Dual cockpits had been canonized to be able to control upto two kilotonnes, but the new High Guard:
Instead of a bridge, ships of 50 tons or less may install a cockpit. This is a self-contained, sealed area that contains a single seat and all controls necessary for the operation of the ship. Cockpits are typically entered via an external hatch or canopy; therefore, ships using them do not automatically include an airlock.
Instead of a bridge, ships of 50 tons or less may install a cockpit. This is a self-contained, sealed area that contains a single seat and all controls necessary for the operation of the ship. Cockpits are typically entered via an external hatch or canopy.
Which was basically copy pasted from the previous one.
Since we've pushed the frontiers of science into nanotechnology, the smallest standard hull size would be as close as possible to five tonnes, followed by fifteen and thirty five tonnes for likely light and medium fighters.
I've never figured out why docking clamps went from one to thirty tonnes, which sort of follows Tee Five, to one to ten, and then back to one to thirty, so I felt quite comfortable staying within the one to thirty ratio for half a tone variant capped at fifteen tonnes, and one and a quarter variant capped at thirty seven and a half tonnes.
Of course, one to a hundred, and fifty to infinity, is hard to rationalize, but since it suits my agenda, I decided just to play along.
One reason to favour cockpits is that semimegastarbux cost per hundred tonnes that any default bridge costs.
So if you can't install any cockpit on any hull larger than fifty tonnes, fifty one to ninety nine tonnes seems easily skipped, since since for a heavy fighter hundred to a hundred ninety nine just incurs one extra penalty during dogfights, assuming you get that close with beyond visual range weapon systems.
The largest viable tonnage is forty nine tonnes for smallcraft, in the view of the Confederation Navy, with a cockpit.
And then you skip to one hundred ninety nine, possibly one hundred seventy tonnes (still calculating whether you get more benefit from that additional twenty nine tonnes) as opposed to fourteen and a half percent hangar space saving. One hundred ninety nine more closely aligned to using the same hull for small starwarships, and a seven tonne docking clamp variant for two hundred and ten tonnes.
One hundred ninety nine to two kilotonnes may be too much of a leap, but there are ways around that. Still, two kilotonnes represents that border between smallship to whatever you define as a large ship universe; also game mechanic reasons.
Going by Deepnight, the Terrans feel pretty comfortable and confident in that hull size, otherwise they wouldn't be using it for deep space exploration.

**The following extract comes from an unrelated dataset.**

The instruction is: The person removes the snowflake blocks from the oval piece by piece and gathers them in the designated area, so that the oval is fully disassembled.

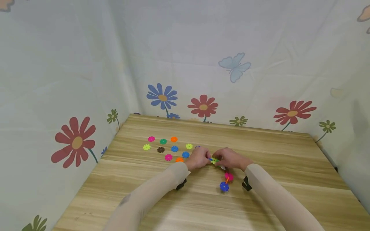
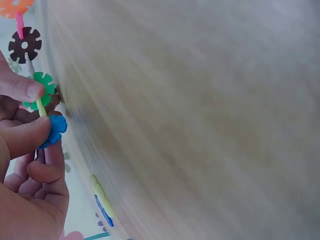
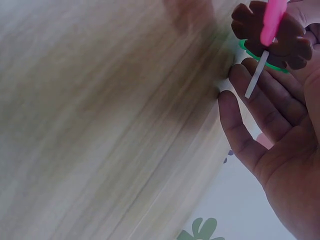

Next jump is to maybe five kilotonnes et un, where you can add in a command bridge attachment, and other stuff.
These are hull sizes, not necessarily ship sizes.
Next up twenty five kilotonnes, and hundred kilotonnes, for game mechanics.
Militarily, a Confederation Navy starwarship would never tip the scales over a quarter of a million tonnes, due to spinal mount fire control reasons, though if they do have them, any starwarship over fifty kilotonnes has very little incentive to close in.